Book: Memandang Hidup dari Mata Ahmad Tohari

Oleh: S. N. Aisyah 

Judul        : Mata yang Enak Dipandang
Penulis     : Ahmad Tohari
Penerbit   : Gramedia Pustaka Utama
Cetakan   : Kedua
Tahun       : Maret 2015
Tebal        : 216 hlm, 20 cm
ISBN         : 978--602--03--0045--0

Mata adalah jendela jiwa. Konon, dengan dari matanya, kita dapat mengenal dan memahami pribadi atau seseorang. Dari mata kita juga dapat saling mengerti dan saling berempati. Mata seseorang bercerita banyak tentang dirinya sebab mata menyiratkan jiwa manusia. 

Mungkin saja kita dapat mengenal jiwa Ahmad Tohari dengan menatap lekat pandangan terhadap hidup yang telah ia rekam dalam antologi cerpen Mata yang Enak Dipandang ini. Buku ini berisi 15 kumpulan cerpen Ahmad Tohari yang telah terbit di media massa dari rentang tahun 1983 hingga 1997. Judul Antologi ini diambil dari salah satu cerpennya yang terbit dalam harian Kompas pada 29 Desember 1991. 


Lima belas cerpen yang dimuat dalam antologi ini memiliki ciri khas yang sama, menilik kehidupan rakyat kecil.
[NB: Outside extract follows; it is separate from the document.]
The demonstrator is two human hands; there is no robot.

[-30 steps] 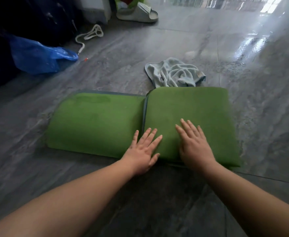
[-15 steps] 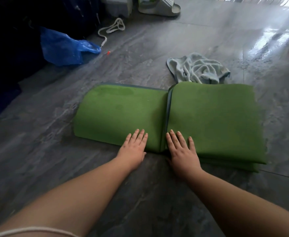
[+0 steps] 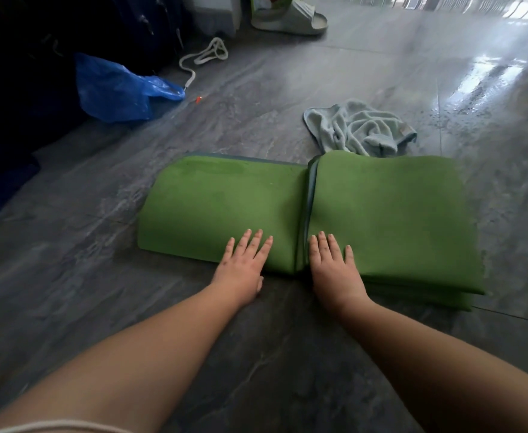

Ahmad Tohari dapat menyoroti makna besar dari kejadian lumrah yang kerap dialami dalam kehidupan manusia. Ia memiliki kepekaan terhadap pelajaran tersembunyi yang kerap luput atau kita abaikan. 

Dibuka dengan cerpen Mata yang Enak Dipandang, yang berkisah tentang kehidupan seorang pengemis buta dan penuntunnya. Pengemis Buta telah lama menjalani kehidupan dengan mengemis dan telah banyak pula anak yang berganti menjadi penuntunnya. Namun, hari itu, di siang terik, di stasiun kereta api, siapa sangka bahwa hari Pengemis Buta tidaklah seperti biasanya. Pada penuntun barunya itu, dia meminta untuk datang pada orang yang memiliki mata yang enak dipandang. Cerpen ini sangat getir dan menyayat hati. Ia mengajarkan kita tentang arti mata yang enak dipandang di dalamnya, begitu pula dengan 14 cerpen lainnya. 

Dalam 15 cerpen ini, Ahmad Tohari berhasil menyajikan masalah-masalah kemanusiaan yang membongkar titik kelemahan sifat manusia. Tak jarang ia selipkan kritik sosial berupa sindiran terhadap kebiasaan masyarakat. Dengan gaya imajinatif dan surealis, Ahmad Tohari menupas konflik batin manusia dan mampu menyentuh ranah spiritual manusia melalui kisah-kisah orang kecil.